**WHAT NEEDS TO BE DONE**
Could the lines from the start of the data through the line with "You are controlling" be set down exactly, with no pictures among them?

**INFORMATION SUPPLIED**
•••
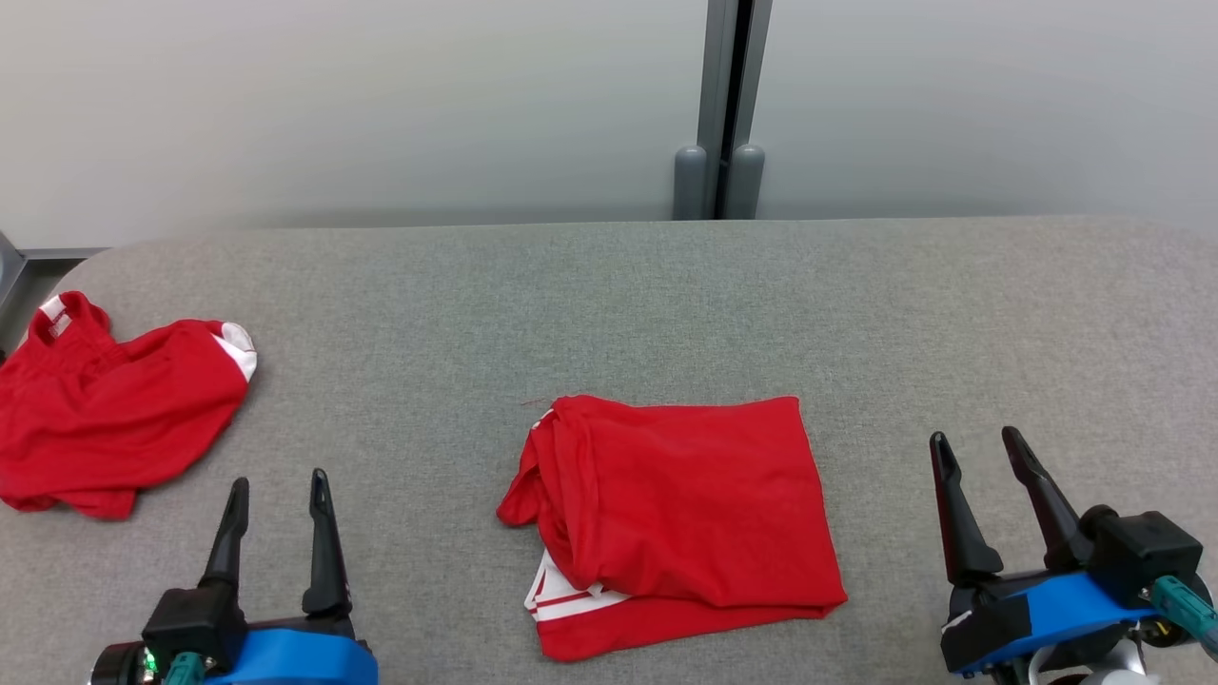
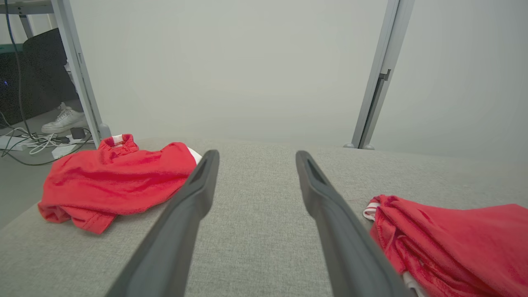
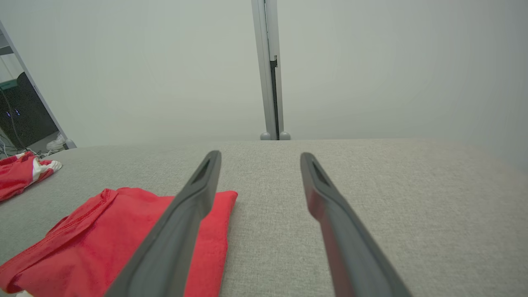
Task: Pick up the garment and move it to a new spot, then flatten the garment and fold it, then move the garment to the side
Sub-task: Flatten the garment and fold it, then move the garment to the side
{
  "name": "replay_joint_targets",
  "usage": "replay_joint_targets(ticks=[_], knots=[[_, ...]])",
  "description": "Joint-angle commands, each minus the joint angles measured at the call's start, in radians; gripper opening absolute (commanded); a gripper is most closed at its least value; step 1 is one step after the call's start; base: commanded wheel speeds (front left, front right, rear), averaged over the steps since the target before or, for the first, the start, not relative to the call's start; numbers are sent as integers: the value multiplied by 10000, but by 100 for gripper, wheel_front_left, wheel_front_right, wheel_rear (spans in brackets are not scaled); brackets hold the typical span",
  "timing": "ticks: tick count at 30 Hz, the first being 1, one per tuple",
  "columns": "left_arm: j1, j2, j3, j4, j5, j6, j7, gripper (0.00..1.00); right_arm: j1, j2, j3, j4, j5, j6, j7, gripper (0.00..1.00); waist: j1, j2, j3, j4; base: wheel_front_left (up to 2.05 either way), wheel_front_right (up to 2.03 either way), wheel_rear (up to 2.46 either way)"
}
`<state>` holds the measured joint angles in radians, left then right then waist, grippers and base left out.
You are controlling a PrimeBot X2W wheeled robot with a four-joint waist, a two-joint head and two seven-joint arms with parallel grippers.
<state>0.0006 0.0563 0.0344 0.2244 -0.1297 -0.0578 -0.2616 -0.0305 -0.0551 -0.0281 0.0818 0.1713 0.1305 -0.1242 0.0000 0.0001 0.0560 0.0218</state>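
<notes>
A red garment [image 1: 676,514] with white stripes lies folded into a rough rectangle at the middle front of the grey table [image 1: 609,304]; its edge also appears in the left wrist view [image 2: 449,243] and the right wrist view [image 3: 103,243]. My left gripper [image 1: 278,487] rests low at the front left, open and holding nothing, well left of the folded garment. At the front right, my right gripper [image 1: 978,445] is open too, a short way right of the garment. Both pairs of dark fingers [image 2: 198,194] [image 3: 317,189] point across bare table.
A second red garment [image 1: 105,409] with white trim lies crumpled at the table's left edge, also seen from the left wrist [image 2: 115,181]. A grey partition post [image 1: 720,114] stands behind the table. A person's white shoe [image 2: 64,119] and cables sit on the floor beyond the left edge.
</notes>
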Motion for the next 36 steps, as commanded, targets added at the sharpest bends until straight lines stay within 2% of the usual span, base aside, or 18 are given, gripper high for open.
replay_joint_targets(ticks=[1,20,28,36], knots=[[171,14,-29,-9,99,29,-48,100,191,33,-19,-65,-33,6,60,100,0,-1,-26,6,0,0,0],[276,134,-262,27,117,128,-48,100,349,49,-127,71,-33,6,353,100,0,-1,-219,68,0,0,0],[-41,198,-314,5,23,130,-42,100,-508,47,252,279,26,6,736,100,0,-1,34,156,0,0,0],[-439,141,-504,103,-59,121,-45,100,-1716,44,774,1226,-27,6,1101,100,0,-1,335,566,0,0,0]])
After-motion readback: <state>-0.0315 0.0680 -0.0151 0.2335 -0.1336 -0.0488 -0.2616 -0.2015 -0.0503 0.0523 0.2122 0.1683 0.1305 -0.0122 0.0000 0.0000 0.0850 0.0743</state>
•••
**RESPONSE AREA**
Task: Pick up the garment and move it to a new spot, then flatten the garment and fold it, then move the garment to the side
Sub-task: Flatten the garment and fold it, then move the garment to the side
{
  "name": "replay_joint_targets",
  "usage": "replay_joint_targets(ticks=[_], knots=[[_, ...]])",
  "description": "Joint-angle commands, each minus the joint angles measured at the call's start, in radians; gripper opening absolute (commanded); a gripper is most closed at its least value; step 1 is one step after the call's start; base: commanded wheel speeds (front left, front right, rear), averaged over the steps since the target before or, for the first, the start, not relative to the call's start; numbers are sent as integers: the value multiplied by 10000, but by 100 for gripper, wheel_front_left, wheel_front_right, wheel_rear (spans in brackets are not scaled); brackets hold the typical span",
  "timing": "ticks: tick count at 30 Hz, the first being 1, one per tuple",
  "columns": "left_arm: j1, j2, j3, j4, j5, j6, j7, gripper (0.00..1.00); right_arm: j1, j2, j3, j4, j5, j6, j7, gripper (0.00..1.00); waist: j1, j2, j3, j4; base: wheel_front_left (up to 2.05 either way), wheel_front_right (up to 2.03 either way), wheel_rear (up to 2.46 either way)"
}
`<state>` holds the measured joint angles in radians, left then right then waist, grippers and base left out.
You are controlling a PrimeBot X2W wheeled robot with a four-joint waist, a two-joint head and two seven-joint arms with parallel grippers.

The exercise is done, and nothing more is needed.